Sensible values to use with Fanshim daemon

The support libraries for the Pimoroni fanshim come with a sample daemon process which you can run from systemd and thus automatically control the starting and stopping of your fan to moderate your system’s temperature.

By default, the daemon will start the fan if your system temperature goes above 36 degrees C, and then stop it again if it drops below 34. These setting seem a little silly to me, since the system will go above 36 even at idle, and then will drop by 2 degrees very quickly with the fan running. The result is that on an idle system your fan is continually stopping and starting.

AIUI, the throttling temperature is 80C, meaning we should try to keep well below that, but trying to keep it down to 36C seems excessive.

My objective would be to have the fan off when the system is idle, then cut in if system load causes the temperature to rise. I’ve been experimenting a bit and currently have the trigger threshold set to 55 degrees C, and the hysteresis set to 15C, meaning the fan comes on at 55 and goes off again at 40.
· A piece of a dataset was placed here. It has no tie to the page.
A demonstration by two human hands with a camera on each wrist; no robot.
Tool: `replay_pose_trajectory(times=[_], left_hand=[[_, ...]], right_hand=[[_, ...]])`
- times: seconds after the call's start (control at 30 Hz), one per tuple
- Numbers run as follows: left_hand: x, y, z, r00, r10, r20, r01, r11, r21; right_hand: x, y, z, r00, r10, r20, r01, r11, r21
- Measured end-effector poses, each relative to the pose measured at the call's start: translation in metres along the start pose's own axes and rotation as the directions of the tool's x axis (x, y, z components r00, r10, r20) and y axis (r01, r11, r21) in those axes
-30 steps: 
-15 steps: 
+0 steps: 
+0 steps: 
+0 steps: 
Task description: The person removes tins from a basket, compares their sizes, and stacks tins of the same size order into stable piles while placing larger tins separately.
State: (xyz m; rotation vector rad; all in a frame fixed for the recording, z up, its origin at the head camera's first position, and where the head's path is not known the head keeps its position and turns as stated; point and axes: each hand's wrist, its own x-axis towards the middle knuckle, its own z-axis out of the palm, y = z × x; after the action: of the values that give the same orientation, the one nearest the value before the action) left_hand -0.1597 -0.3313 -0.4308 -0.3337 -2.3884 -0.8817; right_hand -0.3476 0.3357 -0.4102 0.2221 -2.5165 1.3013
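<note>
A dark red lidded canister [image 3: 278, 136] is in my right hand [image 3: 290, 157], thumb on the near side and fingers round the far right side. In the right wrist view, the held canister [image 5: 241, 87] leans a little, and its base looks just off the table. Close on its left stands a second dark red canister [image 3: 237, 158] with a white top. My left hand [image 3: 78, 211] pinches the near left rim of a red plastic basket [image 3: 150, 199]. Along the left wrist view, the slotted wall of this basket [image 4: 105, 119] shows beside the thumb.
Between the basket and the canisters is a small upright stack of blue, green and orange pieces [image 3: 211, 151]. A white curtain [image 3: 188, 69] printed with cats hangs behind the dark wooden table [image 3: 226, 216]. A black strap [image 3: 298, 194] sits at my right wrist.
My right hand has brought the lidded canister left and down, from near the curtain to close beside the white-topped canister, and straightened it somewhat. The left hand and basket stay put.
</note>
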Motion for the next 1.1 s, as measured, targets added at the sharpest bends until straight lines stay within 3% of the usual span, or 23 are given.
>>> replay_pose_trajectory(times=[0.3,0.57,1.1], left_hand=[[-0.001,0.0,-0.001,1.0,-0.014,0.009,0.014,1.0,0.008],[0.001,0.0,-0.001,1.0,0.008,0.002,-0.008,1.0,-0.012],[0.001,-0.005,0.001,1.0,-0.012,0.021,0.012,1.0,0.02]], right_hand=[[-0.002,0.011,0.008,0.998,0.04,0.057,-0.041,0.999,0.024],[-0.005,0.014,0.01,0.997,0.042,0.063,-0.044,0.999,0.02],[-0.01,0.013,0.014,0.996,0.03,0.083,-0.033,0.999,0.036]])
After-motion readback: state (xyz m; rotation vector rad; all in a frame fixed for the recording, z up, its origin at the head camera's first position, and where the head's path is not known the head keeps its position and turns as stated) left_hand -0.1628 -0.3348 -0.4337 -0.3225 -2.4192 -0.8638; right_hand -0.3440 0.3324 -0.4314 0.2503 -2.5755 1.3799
Can anyone with more knowledge of these things advise whether this is a good idea, and if not what would be more sensible settings?

TIA,
John

Which model Pi is this? Since I’ve not seen the Pi 4 go below 36 degrees at idle yet! In fact these defaults are probably silly in the opposite direction since my Pi 4 (which has been idle over the weekend on my office desk) is currently at 64C!

Ultimately, though, I don’t know what the best temperatures are, they will vary depending upon your ambient air temperature, load, choice of Pi, etc.

Since you can’t damage your Pi by loading it without cooling (it will just aggressively throttle the CPU) my best advice would be to test some settings and see how you get on.

I’ve recently added CPU load detection into the daemon, too, so it’s capable of kicking in the fan if it thinks your Pi is going to be hot at some point in the futue. I might need to come back to this code, though, since I think it could have better damping on the on/off frequency of the fan and probably make more intelligent decisions about when to enable it.

Which model Pi is this?

Pi 4

Since I’ve not seen the Pi 4 go below 36 degrees at idle yet!

Isn’t that just repeating what I said? Hence why I was talking about improving the settings.

It does go below 36 using the fan, but with the default settings it’s just on-off-on-off.

For information - the settings which I suggested above seem to be working quite well.

Uh yes. Yes it is. I totally misread!

I’ll update the defaults to be a little saner.